Это, быть может, самые трогательные страницы дневника, но я не буду задерживать на них внимания читателя. Я отмечаю только, что эта потеря завершила начавшийся ранее перелом в душе Мары: девушка почувствовала в полной мере гнетущее одиночество и безысходное разочарование в жизни.

Вместе с тем, властным, почти поглощающим объятием охватывает Мару мистицизм. По этому пути мысль направляется двумя быстро совершившимися на ее глазах кончинами, из которых гибель Анютки, конечно, влияет главным образом. Как истинная дочь народа, Анютка пред концом обнаружила свою полную, через край души переливающуюся, непререкаемую веру в загробную жизнь. Все то, что сказано было умиравшей в бреду ли горячки, в долгие ли часы медленного угасания с глазу на глаз с подругой, все, что говорится в страстном экстазе, все, что шепчется медленно, с перерывами, когда страшная тишина дышит реальностью смерти и доказывает недосказанное, когда кажется, что в ясновидящих глазах подруги уже видишь марево потустороннего, странным волнением захватывающее сердце, все то, что в жуткой тиши переливается прямо из глаз в глаза, из одной души в другую, все это неодолимой силой захватило Мару. На многих страницах дневника мысль ее неотлучно носится около всего сказанного Анюткой во время болезни; припоминается весь раньше почерпнутый у подруги запас народных верований: о непокойных домах, где являются призраки, о душах самоубийц, блуждающих у перекрестков, о тех, кто приходит просить молитв или же, терзаемый невыполненной земной долей, просит ее завершения, кто сам за гробом любит и заботится о живых, кто терзается там совестью и приносит покаяние и многое другое. Все это углубляется Марой до степени почти философского созерцания, и потусторонний мир тем более становится убежищем ее мечты, чем глубже пессимизм разъедает ее душу.
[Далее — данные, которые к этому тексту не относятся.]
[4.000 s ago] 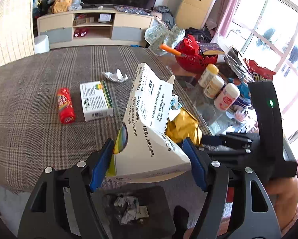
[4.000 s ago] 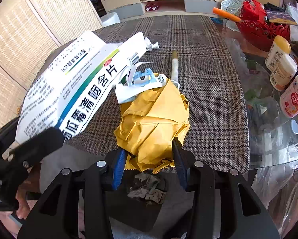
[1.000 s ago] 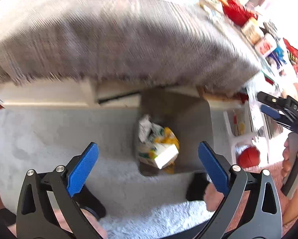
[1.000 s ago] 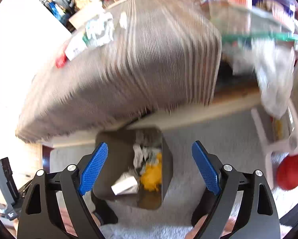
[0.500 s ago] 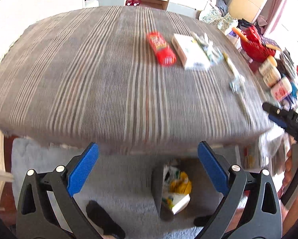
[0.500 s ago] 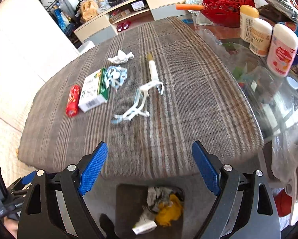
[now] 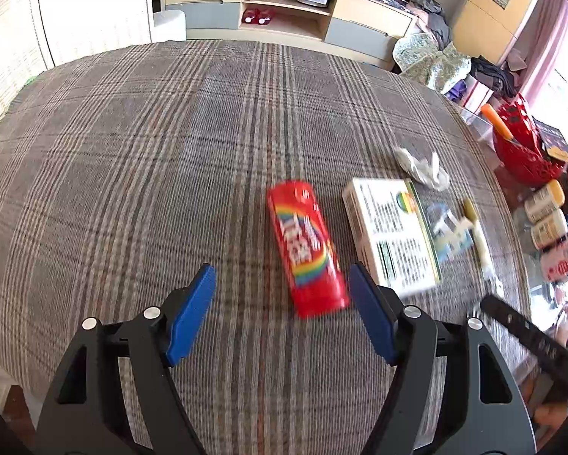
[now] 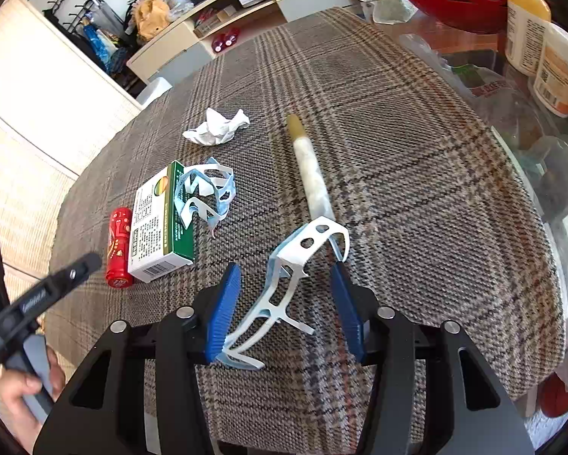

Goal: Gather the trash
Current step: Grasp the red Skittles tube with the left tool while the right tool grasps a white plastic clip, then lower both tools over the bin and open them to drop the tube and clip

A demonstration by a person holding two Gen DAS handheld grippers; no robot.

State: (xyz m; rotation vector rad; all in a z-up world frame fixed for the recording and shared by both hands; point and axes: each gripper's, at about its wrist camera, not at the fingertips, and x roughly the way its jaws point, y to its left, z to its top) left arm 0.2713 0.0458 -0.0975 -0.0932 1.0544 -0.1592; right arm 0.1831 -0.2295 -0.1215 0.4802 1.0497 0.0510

Быть может, и раньше Мара бессознательно испытывала на себе влияние странной обстановки Мраморного поместья, но только теперь внимание ее сознательно останавливается на экзотической причудливости фонтанов, мостов и плит из мрамора, Бог весть откуда и когда привезенного.

«Sono stanca», странная надпись над крестом, где, должно быть, зарыт кто-то, производит на нее сильное впечатление. Из словаря она узнает значение надписи: «Я устала…» Это совпадает с ее настроением, слова кажутся красиво звучащими, ей хочется знать итальянский язык. И тут у нее впервые является мысль о какой-то залитой солнцем, у моря раскинутой, утопающей в зелени и пене «ослепительно дальней стране…» Прошу читателя заметить, что это не совсем обычное сочетание слов: «ослепительно дальняя страна» я нашел в дневнике Мары ранее, чем мне пришлось его прочесть вторично при обстоятельствах столь странных, что я совершенно отказываюсь от всякого к ним комментария.

V

Раутский не был сразу забыт Марой. Она долго мучительно вспоминала о нем, стараясь найти оправдание или объяснение для предмета своей первой девической любви, пытаясь как-нибудь найти выход из противоречия между тем, что создано было искусством Раутского, ее юными грезами и тем, что неумолимо доказывали факты.

Если можно так притворяться, то где же истина и где ложь, и как отличить одно от другого, и не все ли лживо в этом мире?

Истиной была чистая, пылкая душа Анютки, но почему же ей так рано пришлось уйти в другой мир? не потому ли, что только там приют истины?

Вывод этот все чаще навязывается Маре и, в конце концов, нераздельно овладевает всей ее душой. «Да, только там истина, там возможна и истинная любовь, и счастье… Может быть, оно совсем не похоже на нашу жизнь, совсем, совсем другое, мгновенное, как видение, странное, как сон, но только истинное, чистое и бесконечно красивое». Психологу, быть может, интересно было бы проследить, как невозможность оперировать иными образами, кроме земных, сочетаясь со страстным желанием девушки представить себе потусторонний мир, направляет фантазию к картинам юга, не виданного Марой, но до известной степени знакомого по описаниям; как одно представление до такой степени смешивается, чередуясь с другим, что стремление девушки к югу приобретает болезненно повышенный, экстатический характер.